‘We’re all family’: USC alumni football game connects generations of Gamecocks
Ryan Brewer looked out onto the field from the sideline Saturday night, wearing a backward hat and a shirt lathered in sweat.
The Gamecock great and noted Outback Bowl legend was part-playing, part-supervising the South Carolina alumni football game. The 2002 graduate helped organize the annual event — like he has every year since the inaugural game in 2016 — and he was monitoring the two-hand-touch game, making sure things were running smoothly and on time, and that no one got hurt.
“Moe’s cookin’ right now,” Brewer said with a smile. And then, right on cue, he and the fans still filling in Williams-Brice Stadium saw Moe Brown, a Gamecock receiver from 2005-09 and a Congressional candidate a few years ago, take a lateral off a hook-and-ladder to the house.
The football on that one play exchanged hands with four different players — four different players with four different USC memories of different generations. And that shared connection is what makes this game special, players said.
“It’s awesome to just have everybody out here,” Brewer said. “No matter what age they are, they all have the same stories.”
He added: “I’ve always had just a passion to bring all these guys together. We’re all family. It is just so big for this university, all these guys coming here and joining all the (current players). So when they’re done, they can come be a part of these alumni and lettermen, who are all here for each other.”
The USC Association of Lettermen alumni game started in 2016, under then-head coach Will Muschamp, as a way to bridge the Gamecock program’s past and present. The event has been postponed and rescheduled a few times since then — one of those times being in 2020 because of COVID-19 — but head coach Shane Beamer has sustained the tradition.
And Saturday night saw 36 Gamecocks on each team in addition to more than 100 other alumni hanging around the field, laughing, reminiscing.
One of those guys playing was Perry Orth. The 2017 grad and former quarterback is now a QB trainer and sells insurance in Columbia. In between throwing touchdown passes himself — a few of which were to former offensive linemen — he would point out players he played with or he grew up watching.
“It’s amazing. I love being back, and I love being out on the field,” Orth said.
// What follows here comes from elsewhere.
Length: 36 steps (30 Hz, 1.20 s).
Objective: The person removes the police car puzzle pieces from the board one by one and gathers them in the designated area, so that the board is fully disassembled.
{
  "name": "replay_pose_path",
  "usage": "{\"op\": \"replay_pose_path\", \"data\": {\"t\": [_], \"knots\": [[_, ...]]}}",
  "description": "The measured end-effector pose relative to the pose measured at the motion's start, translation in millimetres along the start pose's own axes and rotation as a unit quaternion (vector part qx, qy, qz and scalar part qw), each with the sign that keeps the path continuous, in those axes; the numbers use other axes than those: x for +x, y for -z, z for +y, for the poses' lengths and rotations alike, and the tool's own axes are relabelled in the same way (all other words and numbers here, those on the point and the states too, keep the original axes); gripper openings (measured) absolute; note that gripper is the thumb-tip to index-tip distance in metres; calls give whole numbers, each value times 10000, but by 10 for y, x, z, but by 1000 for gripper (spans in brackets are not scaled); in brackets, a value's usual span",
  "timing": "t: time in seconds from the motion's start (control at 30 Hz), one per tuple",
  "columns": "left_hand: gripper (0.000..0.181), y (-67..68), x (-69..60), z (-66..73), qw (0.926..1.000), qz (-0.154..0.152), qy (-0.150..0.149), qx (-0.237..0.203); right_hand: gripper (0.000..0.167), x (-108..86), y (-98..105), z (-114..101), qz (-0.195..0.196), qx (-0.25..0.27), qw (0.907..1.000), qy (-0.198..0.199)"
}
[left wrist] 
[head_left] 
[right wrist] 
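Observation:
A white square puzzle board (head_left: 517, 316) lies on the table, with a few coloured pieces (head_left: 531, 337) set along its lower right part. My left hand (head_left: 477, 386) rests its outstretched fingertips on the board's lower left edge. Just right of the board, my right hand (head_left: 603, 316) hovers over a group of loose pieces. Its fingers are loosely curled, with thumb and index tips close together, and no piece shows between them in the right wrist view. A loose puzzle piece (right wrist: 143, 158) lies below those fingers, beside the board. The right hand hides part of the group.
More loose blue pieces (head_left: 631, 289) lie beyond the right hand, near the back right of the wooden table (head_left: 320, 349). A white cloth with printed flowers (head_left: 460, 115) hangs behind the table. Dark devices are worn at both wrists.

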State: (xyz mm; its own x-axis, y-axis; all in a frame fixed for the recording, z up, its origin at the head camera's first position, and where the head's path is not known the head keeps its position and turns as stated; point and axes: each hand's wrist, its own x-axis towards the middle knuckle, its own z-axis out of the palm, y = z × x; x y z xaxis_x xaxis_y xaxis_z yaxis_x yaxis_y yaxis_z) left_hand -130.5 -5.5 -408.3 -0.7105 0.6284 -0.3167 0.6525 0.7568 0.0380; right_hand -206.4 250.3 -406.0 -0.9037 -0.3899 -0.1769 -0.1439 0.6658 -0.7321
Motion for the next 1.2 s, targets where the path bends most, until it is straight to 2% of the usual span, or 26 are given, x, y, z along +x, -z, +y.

He added: “I remember when I was there, not that long ago, watching, getting to know the old guys who played before us. … They’re trying to bring the alumni back together with the team to try to continue that bond.”
Tim Frisby, who played receiver at USC in 2004 under Lou Holtz and 2005 under Steve Spurrier, was also out there, trying to evade tacklers. He knows a thing or two about playing with players of different ages, from different generations: After a 20-year stint in the military, Frisby was 39 years old when he played for the Gamecocks — making him the oldest player in NCAA history to play Division I football. It was a national story. Still is.
People call him “Pops.”
“It’s great seeing the old — I say ‘old,’ I’m one of the older players — but it’s good to see players enjoy themselves,” Frisby said with a laugh.
Frisby now works for the attorney general in Columbia, he said. And as he watched his former teammates and older guys — some of whom were players as early as the 1970s — he saw something familiar.
“Across generations, Gamecocks are Gamecocks,” he said. “It doesn’t matter the generation. We all come back together and play together. That’s what it’s all about.”
Many of the players participating Saturday night are still around the game. Deebo Samuel, a star for the 49ers, was out on the field. So were other NFL guys.
Willie Offord, who was drafted by the Minnesota Vikings in 2002 after an illustrious USC career, coaches high school football at Gray Collegiate Academy in Columbia.
He still feels very much connected to the Gamecock program because of events like this, he said. And that connection was palpable right after the alumni game and right before the start of the spring football game — when the current players streamed out of the tunnel and hugged and shook hands with the alumni near Williams-Brice’s north endzone.
“It’s definitely a family, a brotherhood, no matter what era you played in,” Offord said. “We’re all Carolina Gamecocks, and we’re always going to be brothers no matter what.”
He added: “It’s great leadership to me, when you keep good, positive things going, like this event we’re doing. I just think it’s a phenomenal idea. It gets everybody back around the program, back around each other again. No matter when you played, you left it all out here. And to be able to come back and be around the program, I think a lot of guys will tell you it’s a special feeling.”